Ejemplo n.º 1
0
    def get_initial_loop_state(self) -> BeamSearchLoopState:
        """Construct the initial loop state for the beam search decoder.

        During the construction, the body function of the underlying decoder
        is called once to retrieve the initial log probabilities of the first
        token.

        The values are initialized as follows:

        - ``search_state``
            - ``logprob_sum`` - For each sentence in batch, logprob sum of the
              first hypothesis in the beam is set to zero while the others are
              set to negative infinity.
            - ``prev_logprobs`` - This is the softmax over the logits from the
              initial decoder step.
            - ``lengths`` - All zeros.
            - ``finshed`` - All false.

        - ``search_results``
            - ``scores`` - A (1, batch, beam)-sized tensor of zeros.
            - ``token_ids`` - A (1, batch, beam)-sized tensor filled with
              indices of decoder-specific initial input symbols (usually start
              symbol IDs).

        - ``decoder_loop_state`` - The loop state of the underlying
            autoregressive decoder, as returned from the initial call to the
            body function.

        Returns:
            A populated ``BeamSearchLoopState`` structure.
        """
        # Get the initial loop state of the underlying decoder. Then, expand
        # the tensors from the loop state to (batch * beam) and inject them
        # back into the decoder loop state.

        dec_init_ls = self.parent_decoder.get_initial_loop_state()

        feedables = tf.contrib.framework.nest.map_structure(
            self.expand_to_beam, dec_init_ls.feedables)
        histories = tf.contrib.framework.nest.map_structure(
            lambda x: self.expand_to_beam(x, dim=1), dec_init_ls.histories)

        # constants = tf.constant(0)
        # if dec_init_ls.constants:
        #     constants = tf.contrib.framework.nest.map_structure(
        #         self.expand_to_beam, dec_init_ls.constants)

        dec_init_ls = dec_init_ls._replace(feedables=feedables,
                                           histories=histories)
        # constants=constants)

        # Call the decoder body function with the expanded loop state to get
        # the log probabilities of the possible first tokens.

        decoder_body = self.parent_decoder.get_body(False)
        dec_next_ls = decoder_body(*dec_init_ls)

        # Construct the initial loop state of the beam search decoder.
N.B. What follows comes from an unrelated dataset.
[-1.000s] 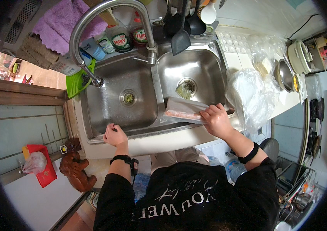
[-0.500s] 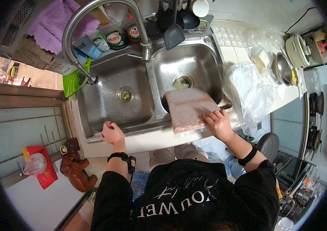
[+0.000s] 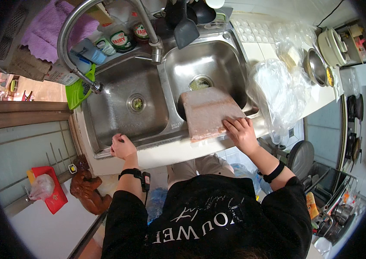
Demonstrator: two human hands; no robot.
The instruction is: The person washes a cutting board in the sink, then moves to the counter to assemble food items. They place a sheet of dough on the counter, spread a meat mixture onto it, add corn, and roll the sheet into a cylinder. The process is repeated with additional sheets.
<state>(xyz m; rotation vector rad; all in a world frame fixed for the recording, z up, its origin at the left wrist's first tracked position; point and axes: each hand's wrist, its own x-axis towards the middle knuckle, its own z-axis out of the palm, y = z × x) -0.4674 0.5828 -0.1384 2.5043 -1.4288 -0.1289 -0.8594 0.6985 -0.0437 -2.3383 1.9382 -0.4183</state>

To allow
        # ensembling, the values are replaced with placeholders with a default
        # value. Despite this is necessary only for variables that grow in
        # time, the placeholder replacement is done on the whole structures, as
        # you can see below.

        search_state = SearchState(
            logprob_sum=tf.tile(tf.expand_dims([0.0] + [-INF] *
                                               (self.beam_size - 1), 0),
                                [self.batch_size, 1],
                                name="bs_logprob_sum"),
            prev_logprobs=tf.reshape(
                tf.nn.log_softmax(dec_next_ls.feedables.prev_logits),
                [self.batch_size, self.beam_size,
                 len(self.vocabulary)]),
            lengths=tf.zeros([self.batch_size, self.beam_size],
                             dtype=tf.int32,
                             name="bs_lengths"),
            finished=tf.zeros([self.batch_size, self.beam_size],
                              dtype=tf.bool))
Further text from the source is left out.